La publicité négative est pratiquée par les deux camps depuis longtemps. Les républicains sont souvent meilleurs sur ce triste terrain. Mais les démocrates cette année ont pris l’initiative: l’été a été caractérisé par un tir de barrage massif de publicités négatives plus ou moins directement approuvées par la campagne de Barack Obama. L’objectif: définir Mitt Romney, cet inconnu du grand public, comme un méchant milliardaire, un cruel capitaliste, un mormon dangeureux.

Il est stupéfiant qu’en dépit des millions de dollars ainsi dépensés dans cet effort, Mitt Romney soit pratiquement aussi populaire que Barack Obama.

3) « Les républicains ont bloqué les réformes d’Obama »

Le secret le mieux gardé par la presse pro-Obama: le parti démocrate controlait tous les pouvoirs à Washington durant les deux premières années du mandat de Barack Obama. Ce n’est qu’en novembre 2010 que les démocrates ont perdu le contrôle de la Chambre des représentants. Aujourd’hui encore, les démocrates contrôlent le Sénat.

Pour autant en dépit des majorités de son propre parti dans les deux chambres du Congrès, Barack Obama n’a jamais pu faire adopter son budget ! Ce ne sont pas les républicains qui ont bloqué les réformes du Président. Ce sont les démocrates. Mais surtout il ne faut pas le dire.

Parmi ces réformes bloquées: des augmentations d’impôts, des hausses de dépenses publiques, des privilèges supplémentaires promis aux syndicats, une intervention plus directe de l’État fédéral dans la santé, des règlementations plus envahissantes pour les entreprises.

4) « La politique étrangère de Barack Obama est un succès »

Barack Obama a reçu en 2009 le Prix Nobel de la Paix. Comme il n’avait encore rien fait en matière diplomatique, on peut dire qu’il a reçu ce prix « à titre préventif ». Le seul fait d’être « Barack Obama », c’est à dire « l’anti-Bush », a justifié aux yeux de l’académie de Stockholm qu’on lui accorde cet honneur. Quelle a été depuis la contribution de Barack Obama à la paix dans le monde ?
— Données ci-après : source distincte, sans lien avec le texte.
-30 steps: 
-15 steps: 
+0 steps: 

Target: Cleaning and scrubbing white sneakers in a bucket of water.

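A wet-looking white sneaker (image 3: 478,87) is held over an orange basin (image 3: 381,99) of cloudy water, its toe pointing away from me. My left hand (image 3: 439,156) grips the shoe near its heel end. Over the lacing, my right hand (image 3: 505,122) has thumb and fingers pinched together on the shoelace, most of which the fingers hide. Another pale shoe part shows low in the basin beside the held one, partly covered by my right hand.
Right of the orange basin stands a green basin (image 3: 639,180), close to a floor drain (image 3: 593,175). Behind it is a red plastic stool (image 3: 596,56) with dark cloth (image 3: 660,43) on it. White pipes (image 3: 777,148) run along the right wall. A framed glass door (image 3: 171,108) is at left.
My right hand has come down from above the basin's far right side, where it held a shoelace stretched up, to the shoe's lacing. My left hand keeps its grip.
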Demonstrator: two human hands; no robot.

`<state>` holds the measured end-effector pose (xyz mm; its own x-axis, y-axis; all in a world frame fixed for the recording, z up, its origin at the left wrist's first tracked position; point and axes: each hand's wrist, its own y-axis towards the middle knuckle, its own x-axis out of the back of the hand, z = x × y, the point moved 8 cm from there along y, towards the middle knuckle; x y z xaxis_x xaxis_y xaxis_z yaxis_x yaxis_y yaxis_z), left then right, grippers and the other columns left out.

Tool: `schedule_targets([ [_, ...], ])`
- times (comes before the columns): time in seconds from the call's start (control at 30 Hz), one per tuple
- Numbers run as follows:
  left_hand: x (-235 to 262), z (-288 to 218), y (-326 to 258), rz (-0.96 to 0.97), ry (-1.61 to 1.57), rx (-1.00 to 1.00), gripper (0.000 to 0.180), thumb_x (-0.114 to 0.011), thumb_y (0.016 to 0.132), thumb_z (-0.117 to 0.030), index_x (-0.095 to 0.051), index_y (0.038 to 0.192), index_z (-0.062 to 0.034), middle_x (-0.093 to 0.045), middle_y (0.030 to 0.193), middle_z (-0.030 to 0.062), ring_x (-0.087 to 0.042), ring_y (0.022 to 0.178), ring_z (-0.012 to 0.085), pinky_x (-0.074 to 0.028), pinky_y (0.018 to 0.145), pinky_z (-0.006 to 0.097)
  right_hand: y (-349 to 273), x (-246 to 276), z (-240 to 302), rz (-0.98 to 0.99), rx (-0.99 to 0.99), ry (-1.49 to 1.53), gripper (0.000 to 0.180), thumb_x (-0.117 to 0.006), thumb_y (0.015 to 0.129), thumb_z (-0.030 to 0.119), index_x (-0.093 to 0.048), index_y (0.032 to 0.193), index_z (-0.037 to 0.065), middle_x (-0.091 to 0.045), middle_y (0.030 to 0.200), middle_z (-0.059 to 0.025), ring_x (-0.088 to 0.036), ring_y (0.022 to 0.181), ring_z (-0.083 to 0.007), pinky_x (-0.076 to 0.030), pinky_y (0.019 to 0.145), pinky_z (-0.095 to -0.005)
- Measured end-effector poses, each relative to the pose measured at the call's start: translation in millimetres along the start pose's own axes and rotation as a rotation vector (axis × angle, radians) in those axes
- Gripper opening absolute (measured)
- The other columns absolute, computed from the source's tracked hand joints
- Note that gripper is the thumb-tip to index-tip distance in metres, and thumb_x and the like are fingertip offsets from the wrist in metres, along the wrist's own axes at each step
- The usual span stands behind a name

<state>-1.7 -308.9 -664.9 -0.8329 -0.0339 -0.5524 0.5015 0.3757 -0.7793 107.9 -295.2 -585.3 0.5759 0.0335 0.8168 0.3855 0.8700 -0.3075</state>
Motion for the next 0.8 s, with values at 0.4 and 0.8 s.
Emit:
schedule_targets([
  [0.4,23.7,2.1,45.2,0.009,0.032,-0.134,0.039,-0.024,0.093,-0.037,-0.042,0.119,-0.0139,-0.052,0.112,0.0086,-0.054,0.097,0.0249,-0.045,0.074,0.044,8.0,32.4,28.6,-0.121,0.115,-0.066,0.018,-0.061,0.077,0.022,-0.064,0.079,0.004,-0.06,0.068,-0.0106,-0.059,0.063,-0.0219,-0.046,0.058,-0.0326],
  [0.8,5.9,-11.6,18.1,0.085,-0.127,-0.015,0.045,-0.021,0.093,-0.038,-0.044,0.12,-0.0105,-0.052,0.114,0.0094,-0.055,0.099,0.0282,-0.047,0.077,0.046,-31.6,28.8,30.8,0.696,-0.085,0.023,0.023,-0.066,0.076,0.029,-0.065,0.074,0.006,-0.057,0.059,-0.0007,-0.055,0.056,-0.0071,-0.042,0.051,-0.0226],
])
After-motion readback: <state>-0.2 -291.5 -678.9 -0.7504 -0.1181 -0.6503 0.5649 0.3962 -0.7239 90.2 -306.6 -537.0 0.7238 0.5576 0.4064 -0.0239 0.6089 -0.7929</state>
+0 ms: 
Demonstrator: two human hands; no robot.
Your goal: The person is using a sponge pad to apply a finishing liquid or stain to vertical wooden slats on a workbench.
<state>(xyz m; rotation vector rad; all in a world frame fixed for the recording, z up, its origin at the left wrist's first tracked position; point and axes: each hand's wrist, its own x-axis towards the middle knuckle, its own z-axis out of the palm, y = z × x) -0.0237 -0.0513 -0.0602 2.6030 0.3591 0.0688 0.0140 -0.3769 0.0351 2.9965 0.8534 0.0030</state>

Sa main tendue à Vladimir Poutine ? un échec. Sa main tendue à l’Iran ? un échec. Sa main tendue aux « islamistes modérés » ? pas vraiment un succès. Son dialogue avec la Chine ? aucun résultat tangible, ni en matière diplomatique, ni en matière économique. Sa main pas tendue du tout à Israël ? elle n’a pas donné plus d’influence à l’Amérique au Proche Orient.

Guantanamo n’est pas fermé. Plus de 160 prisonniers y sont encore. Des américains meurent encore en Afghanistan aujourd’hui. En Libye, pour détrôner Khaddafi, les américains ont traîné les pieds. Barack Obama a-t-il mérité son Prix Nobel ?

J’attends que mes collègues, experts en matière diplomatique, répondent à cette question.